La muerte del abogado

Con la seguridad de estar cumpliendo un beneficio a la humanidad y ser algún día considerado un verdadero héroe, un paladín de la justicia o al menos un filántropo de consideración,  asesiné a un abogado.

El hecho ocurrió hace unos años y ahora, después de un lustro de proceso penal estoy en libertad y al no existir autoridad competente para juzgarme he quedado sin proceso. 

Cuando me entregué a la policía expliqué con detalles de cómo terminé con la esmirriada vida del abogado. Perplejo el hombre tuvo que encerrarme, aunque con el pasar del los días comenzó a sentir simpatía por mí y hasta reconoció que mis argumentos defensivos serían válidos. ¿Con que ley van a juzgarme? pregunté al fiscal de turno. Y luego ¿qué título universitario lo avala para cubrir el cargo de fiscal?. Al contestarme que la ley era el Código Penal y el Código Procesal Penal y que su título era de abogado, inmediatamente impugné la legalidad de la ley y la competencia del fiscal, al comprenderle las generales de la ley. Yo maté al abogado por ser abogado, no por otra cuestión, por lo tanto no podría acusarme otro abogado y mucho menos ser juzgado por un ley elaborada en el Congreso, lugar infectado de abogados.

                Al Juez le expliqué que al asesinar al abogado quería demostrarle al mundo que era posible. Que si bien todos los países y los organismos internacionales están formados por abogados, al igual que las leyes y hasta las normas de conducta, se podía asesinar a uno, por qué al fin y al cabo también mueren, salvo honrosas excepciones. Descalificado el proceso, la ley , el Juez y los Camaristas, un auxiliar de cuarta del Juzgado se hizo cargo de la causa, el tipo no era abogado, y propuso designar a un tribunal civil y popular sin abogados y realizar un proceso sui géneris. Así se hizo, pero cuando solicité un defensor nadie quiso hacerse cargo. Solamente conseguí que me defendiera un buen abogado penalista, que bajo irrefutables ardides sacó ventaja sobre el improvisado tribunal. Quedé libre por poca plata.

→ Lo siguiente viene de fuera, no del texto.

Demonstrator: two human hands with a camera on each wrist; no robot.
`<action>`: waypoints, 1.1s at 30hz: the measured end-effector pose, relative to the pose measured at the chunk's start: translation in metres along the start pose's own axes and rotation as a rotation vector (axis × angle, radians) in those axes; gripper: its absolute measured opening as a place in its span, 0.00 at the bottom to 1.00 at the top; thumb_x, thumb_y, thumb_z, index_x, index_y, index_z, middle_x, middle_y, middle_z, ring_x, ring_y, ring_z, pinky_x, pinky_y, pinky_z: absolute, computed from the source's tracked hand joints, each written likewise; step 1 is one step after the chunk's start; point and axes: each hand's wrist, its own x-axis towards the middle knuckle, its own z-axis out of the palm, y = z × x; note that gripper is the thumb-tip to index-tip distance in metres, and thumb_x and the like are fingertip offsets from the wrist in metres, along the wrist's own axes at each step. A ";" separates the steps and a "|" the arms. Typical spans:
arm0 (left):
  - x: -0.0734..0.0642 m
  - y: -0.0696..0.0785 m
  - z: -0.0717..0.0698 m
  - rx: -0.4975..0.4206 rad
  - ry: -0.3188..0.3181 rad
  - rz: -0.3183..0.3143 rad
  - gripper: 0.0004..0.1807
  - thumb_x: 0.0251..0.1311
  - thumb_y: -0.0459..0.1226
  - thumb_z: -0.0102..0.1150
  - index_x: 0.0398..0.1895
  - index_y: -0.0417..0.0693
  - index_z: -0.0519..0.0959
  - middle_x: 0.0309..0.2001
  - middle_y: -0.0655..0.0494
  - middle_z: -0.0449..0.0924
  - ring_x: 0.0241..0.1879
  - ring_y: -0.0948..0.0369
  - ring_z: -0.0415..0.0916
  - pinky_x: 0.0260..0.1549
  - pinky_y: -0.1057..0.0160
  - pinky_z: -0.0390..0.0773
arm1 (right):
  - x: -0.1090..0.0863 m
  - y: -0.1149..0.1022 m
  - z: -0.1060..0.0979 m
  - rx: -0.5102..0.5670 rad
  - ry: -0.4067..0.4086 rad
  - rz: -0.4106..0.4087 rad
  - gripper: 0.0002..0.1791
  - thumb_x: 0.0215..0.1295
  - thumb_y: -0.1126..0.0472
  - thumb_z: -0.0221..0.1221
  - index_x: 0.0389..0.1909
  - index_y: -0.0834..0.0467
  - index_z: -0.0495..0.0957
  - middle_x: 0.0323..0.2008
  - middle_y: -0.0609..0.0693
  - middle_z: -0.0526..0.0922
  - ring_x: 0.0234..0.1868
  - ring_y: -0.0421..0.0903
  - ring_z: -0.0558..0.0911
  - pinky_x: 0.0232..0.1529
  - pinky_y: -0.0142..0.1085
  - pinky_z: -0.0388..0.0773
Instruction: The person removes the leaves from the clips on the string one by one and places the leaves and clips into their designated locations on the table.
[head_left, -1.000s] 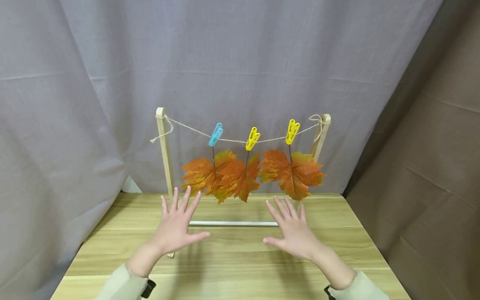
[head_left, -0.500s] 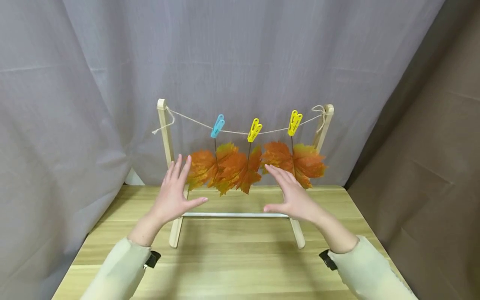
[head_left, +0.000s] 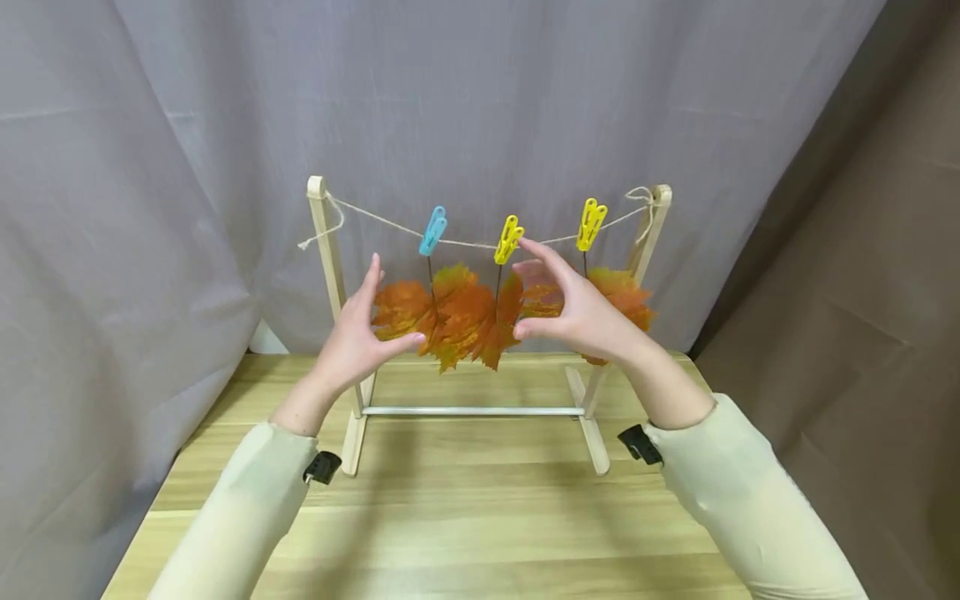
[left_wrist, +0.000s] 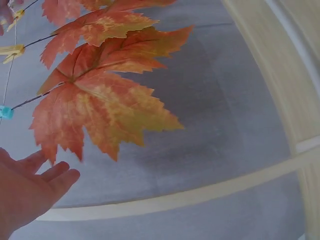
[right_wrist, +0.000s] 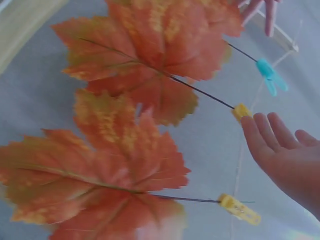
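Note:
Three orange maple leaves hang by their stems from a string (head_left: 382, 218). A blue clothespin (head_left: 432, 232) holds the left leaf (head_left: 400, 310), and a yellow clothespin (head_left: 509, 240) the middle leaf (head_left: 467, 315). Another yellow clothespin (head_left: 592, 225) holds the right leaf (head_left: 624, 293). My left hand (head_left: 352, 340) is beside the left leaf, thumb spread, holding nothing; its fingertips lie at that leaf's lower edge in the left wrist view. My right hand (head_left: 588, 317) covers part of the right leaf in the head view. Its fingertips come right at the middle clothespin (right_wrist: 241, 112).
The string is tied between two wooden posts (head_left: 327, 250) of a stand with a white crossbar (head_left: 472, 411) and flat feet (head_left: 595, 446). It stands on a wood-grain table (head_left: 480, 525). Grey curtains (head_left: 480, 100) hang behind, with a brown one (head_left: 847, 350) at right.
Both hands have moved up and forward from over the table to the hanging leaves. Their widely spread fingers have drawn together, and the right hand has come in toward the middle clothespin.

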 end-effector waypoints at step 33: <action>0.043 0.025 -0.017 -0.241 -0.072 -0.106 0.33 0.54 0.46 0.64 0.64 0.50 0.69 0.62 0.49 0.71 0.60 0.52 0.69 0.58 0.53 0.70 | 0.100 -0.083 0.007 -0.167 -0.049 0.127 0.45 0.50 0.49 0.69 0.69 0.51 0.59 0.65 0.50 0.67 0.64 0.44 0.68 0.62 0.35 0.67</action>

                La semana pasada un electricista, miembro del tribunal que me juzgara asesinó al abogado que me defendió. Mientras tanto he formado un grupo de estudio para analizar la posibilidad de continuar con este tipo de mecanismos. Nos hemos propuesto, además de asesinar abogados, mutilar odontólogos, desterrar agentes inmobiliarios, desacreditar vendedores de autos (aunque estos se desacreditan solos), hemos enviado a la Cámara de Diputados un proyecto de ley para crear un impuesto especial para los Contadores Públicos Nacionales que puedan entender aquellos que no son contadores. Otras actividades del grupo nos llevaron a obligar a los cocineros de restaurantes a comerse su comida, a los agentes de turismo a viajar en sus propios ómnibus. Pero una de las tareas más fáciles fue controlar a los inspectores municipales y denunciarlos por transgresiones de tránsito.

Anoche me enteré que Walter Poli , un flamante miembro del grupo, decidió cambiar el tipo de inodoro que instalaría en su próxima casa. Previamente asesinó, por su cuenta, a un arquitecto.